When I first started teaching, I was blessed to have a grade level partner who shared everything with me. As an educator, I was extremely lucky to work beside someone who had a lot of experience in education and was willing to share their knowledge and wisdom with a brand new teacher. I was also lucky to be in a school where someone was teaching the same grade level. Many schools to this day might have only one grade level or subject area teacher in the entire school, and the isolation of that could be extremely tough.
That being said, I look back at a lot of what I used to do as a first-year teacher and cringe. This was not because I did not have the support of a great staff, but I was building experience. Most of the great educators I know look back at their first year and feel the same way. To be honest, it is part of the reason they are great educators. They constantly learn and grow in the profession and continuously get better at their craft. I hope ten years from now I look back on this time and see that I have grown as well.
The reason I am looking back at when I first started teaching was because of a conversation I recently had with a new teacher starting in the same grade level in which I started (grade four). I talked about my experience teaching that grade level and shared that I loved what I did, but there are so many things that I have learned from that time, What I did share is that he will look back on these years of teaching at some point in his career and feel the same way I do. He will think, “I cannot believe I used to do that”, and for good reason. I would be concerned if he didn’t.
That being said, he should be so much better a first-year teacher than I was. I had access to an awesome teacher; he has access to thousands of awesome teachers through social media. Simply looking up the hashtag #4thchat will give him access to both teachers that work at the same grade level, or ideas related to teaching that grade. Something tweeted to that hashtag doesn’t make it automatically good, and some filtering will be needed. Filtering through what is useful and what won’t help is not something we should only do online as well but in our face-to-face interactions. Something being shared doesn’t automatically make it good but sometimes even bad ideas can be adapted to become great ideas. Joe Sanfelippo shared with me that “culture is not copied, but created”. This also goes with what and how we teach. You cannot simply carbon copy an idea for your students that someone else uses and ensure that it is 100% successful. Working backward from the point of your students often means iterations to even the best ideas. Start with your students, not necessarily the strategy.
Looking through hashtags like #4thchat is not the only way to use this medium. I often encourage people to find their hashtag and use it as a “Bat Signal”. The main people who will keep an eye on #4thchat are other 4th grade teachers. #4thchat” will increase the opportunities that other educators that have a similar job will be able to share their wisdom, experience, and learning with you. Who better to learn from than people that are doing your same job? The best person to make you an amazing fourth-grade teacher is not me; it’s other fourth grade teachers. Utilize their wisdom.

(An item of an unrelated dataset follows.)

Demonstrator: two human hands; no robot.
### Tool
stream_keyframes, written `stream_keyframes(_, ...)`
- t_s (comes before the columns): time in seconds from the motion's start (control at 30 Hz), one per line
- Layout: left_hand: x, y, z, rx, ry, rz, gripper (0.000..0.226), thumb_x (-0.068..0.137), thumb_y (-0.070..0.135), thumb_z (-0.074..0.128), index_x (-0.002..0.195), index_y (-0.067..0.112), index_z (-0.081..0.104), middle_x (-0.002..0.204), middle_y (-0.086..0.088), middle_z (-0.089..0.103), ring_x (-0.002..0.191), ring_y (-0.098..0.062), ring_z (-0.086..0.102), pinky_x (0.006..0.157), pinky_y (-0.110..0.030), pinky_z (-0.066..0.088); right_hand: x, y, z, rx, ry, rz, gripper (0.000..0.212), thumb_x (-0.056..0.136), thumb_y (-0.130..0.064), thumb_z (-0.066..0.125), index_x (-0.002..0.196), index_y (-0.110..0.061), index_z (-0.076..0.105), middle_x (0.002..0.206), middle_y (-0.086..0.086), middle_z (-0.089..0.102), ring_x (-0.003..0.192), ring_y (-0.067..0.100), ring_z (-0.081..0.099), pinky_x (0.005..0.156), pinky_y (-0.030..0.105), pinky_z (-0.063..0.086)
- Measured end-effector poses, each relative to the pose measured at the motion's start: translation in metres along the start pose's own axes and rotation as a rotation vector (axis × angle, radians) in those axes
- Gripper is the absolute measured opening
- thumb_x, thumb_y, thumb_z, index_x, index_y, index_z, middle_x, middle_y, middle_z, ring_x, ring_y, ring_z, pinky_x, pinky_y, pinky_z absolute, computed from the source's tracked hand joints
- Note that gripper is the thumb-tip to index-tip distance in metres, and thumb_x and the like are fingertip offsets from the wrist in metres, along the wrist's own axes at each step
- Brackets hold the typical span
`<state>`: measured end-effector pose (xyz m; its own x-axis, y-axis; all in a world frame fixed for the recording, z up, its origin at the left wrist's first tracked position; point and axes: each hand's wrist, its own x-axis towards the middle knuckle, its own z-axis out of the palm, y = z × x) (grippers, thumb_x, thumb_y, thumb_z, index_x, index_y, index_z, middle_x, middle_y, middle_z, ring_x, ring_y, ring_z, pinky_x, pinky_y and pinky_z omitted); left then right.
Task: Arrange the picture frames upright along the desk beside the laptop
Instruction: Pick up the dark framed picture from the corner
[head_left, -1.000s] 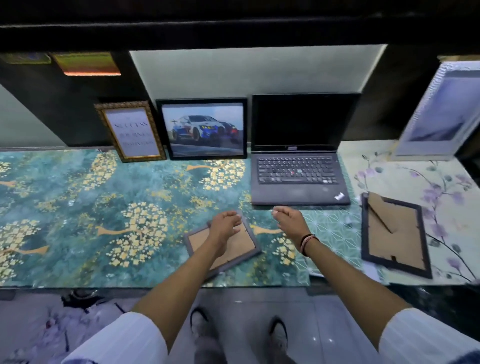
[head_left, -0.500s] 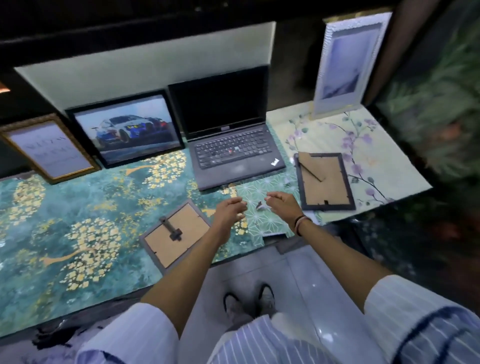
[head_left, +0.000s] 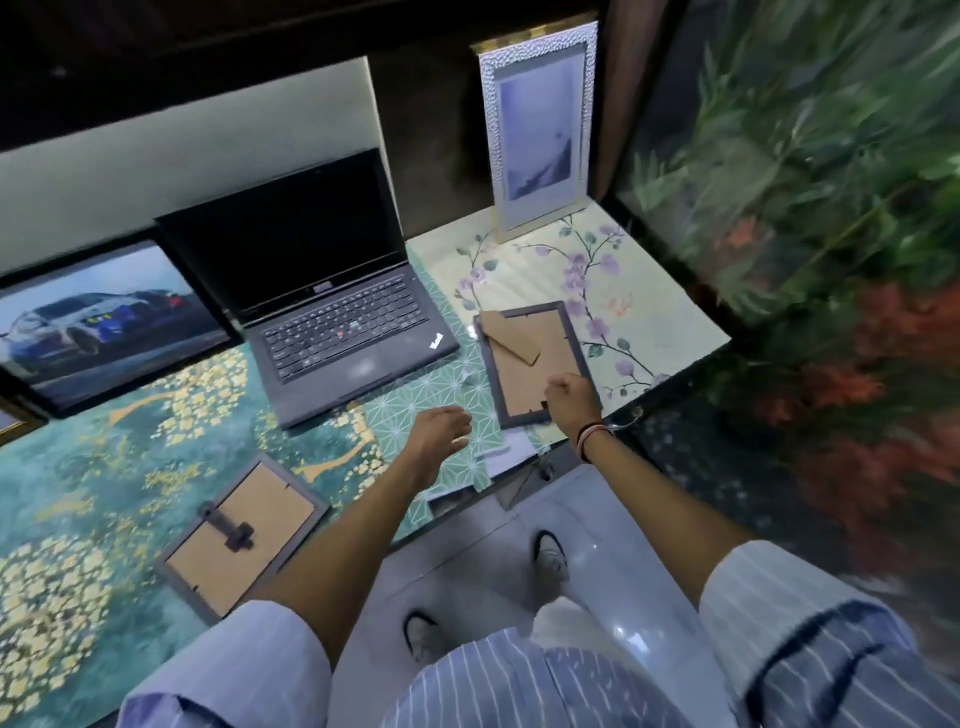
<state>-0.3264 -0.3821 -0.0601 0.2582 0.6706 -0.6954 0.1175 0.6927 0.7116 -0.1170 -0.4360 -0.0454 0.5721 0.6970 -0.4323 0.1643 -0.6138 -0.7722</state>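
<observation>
A dark frame (head_left: 524, 358) lies face down to the right of the open laptop (head_left: 332, 332), its cardboard back and folded stand showing. My right hand (head_left: 571, 400) rests on its near right corner, fingers curled around the edge. My left hand (head_left: 441, 431) hovers over the desk in front of the laptop, fingers apart and holding nothing. A grey frame (head_left: 244, 530) lies face down near the front edge at the left. A car picture frame (head_left: 104, 322) stands upright left of the laptop. A tall silver frame (head_left: 537, 130) stands upright at the back right.
A gold frame's corner (head_left: 10, 421) shows at the far left edge. The desk carries a teal floral mat (head_left: 104, 467) and a pale blossom mat (head_left: 649, 312). Loose papers (head_left: 504, 452) overhang the front edge. Leafy greenery (head_left: 805, 156) borders the right side.
My view has swung right. My right hand moved from in front of the laptop onto the dark frame's near corner. My left hand left the grey frame and followed rightward.
</observation>
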Motion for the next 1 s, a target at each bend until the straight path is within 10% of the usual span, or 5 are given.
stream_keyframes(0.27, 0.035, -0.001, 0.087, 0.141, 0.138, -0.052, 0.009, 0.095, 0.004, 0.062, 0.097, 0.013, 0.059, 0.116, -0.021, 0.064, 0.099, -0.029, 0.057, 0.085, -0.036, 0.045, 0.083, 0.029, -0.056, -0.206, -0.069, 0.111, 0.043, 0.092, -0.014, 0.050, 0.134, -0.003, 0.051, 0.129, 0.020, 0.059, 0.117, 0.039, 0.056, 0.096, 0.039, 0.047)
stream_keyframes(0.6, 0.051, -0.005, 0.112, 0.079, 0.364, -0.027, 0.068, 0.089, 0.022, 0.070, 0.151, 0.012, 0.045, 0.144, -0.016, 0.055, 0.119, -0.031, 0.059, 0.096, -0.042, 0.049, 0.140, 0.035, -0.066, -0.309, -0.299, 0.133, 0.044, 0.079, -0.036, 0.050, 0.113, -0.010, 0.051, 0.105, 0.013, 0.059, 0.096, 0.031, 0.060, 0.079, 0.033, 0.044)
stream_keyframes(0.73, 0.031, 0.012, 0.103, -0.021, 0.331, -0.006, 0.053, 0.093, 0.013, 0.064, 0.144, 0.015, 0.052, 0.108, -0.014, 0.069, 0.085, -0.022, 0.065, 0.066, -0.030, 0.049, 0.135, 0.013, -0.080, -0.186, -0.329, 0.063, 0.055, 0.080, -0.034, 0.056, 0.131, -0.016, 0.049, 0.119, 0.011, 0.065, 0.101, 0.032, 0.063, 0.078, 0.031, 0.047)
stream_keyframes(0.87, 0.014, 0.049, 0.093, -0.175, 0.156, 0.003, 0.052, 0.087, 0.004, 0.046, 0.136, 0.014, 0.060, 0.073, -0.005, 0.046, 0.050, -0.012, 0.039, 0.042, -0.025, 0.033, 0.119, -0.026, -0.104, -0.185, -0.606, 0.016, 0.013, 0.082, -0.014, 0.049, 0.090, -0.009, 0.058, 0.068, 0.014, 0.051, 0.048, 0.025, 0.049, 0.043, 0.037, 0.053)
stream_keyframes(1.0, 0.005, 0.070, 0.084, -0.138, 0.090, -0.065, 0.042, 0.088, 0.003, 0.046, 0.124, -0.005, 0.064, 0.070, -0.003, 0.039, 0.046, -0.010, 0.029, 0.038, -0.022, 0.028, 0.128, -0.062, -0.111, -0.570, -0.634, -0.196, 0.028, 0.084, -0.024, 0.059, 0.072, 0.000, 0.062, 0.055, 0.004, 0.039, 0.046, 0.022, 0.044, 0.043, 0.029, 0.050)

Here is something I believe and have shared often:
What I mean by this quote, is that teachers have access to other teachers in a way that I did not have even when I first started teaching in 1999. In less than 20 years, so much has changed, and the opportunities as a first-year teacher and a 50th-year teacher are mind blowing. It would be crazy to not take advantage of learning from the wisdom and experience of others in the same profession. Find your “bat signal” and use it to learn from others.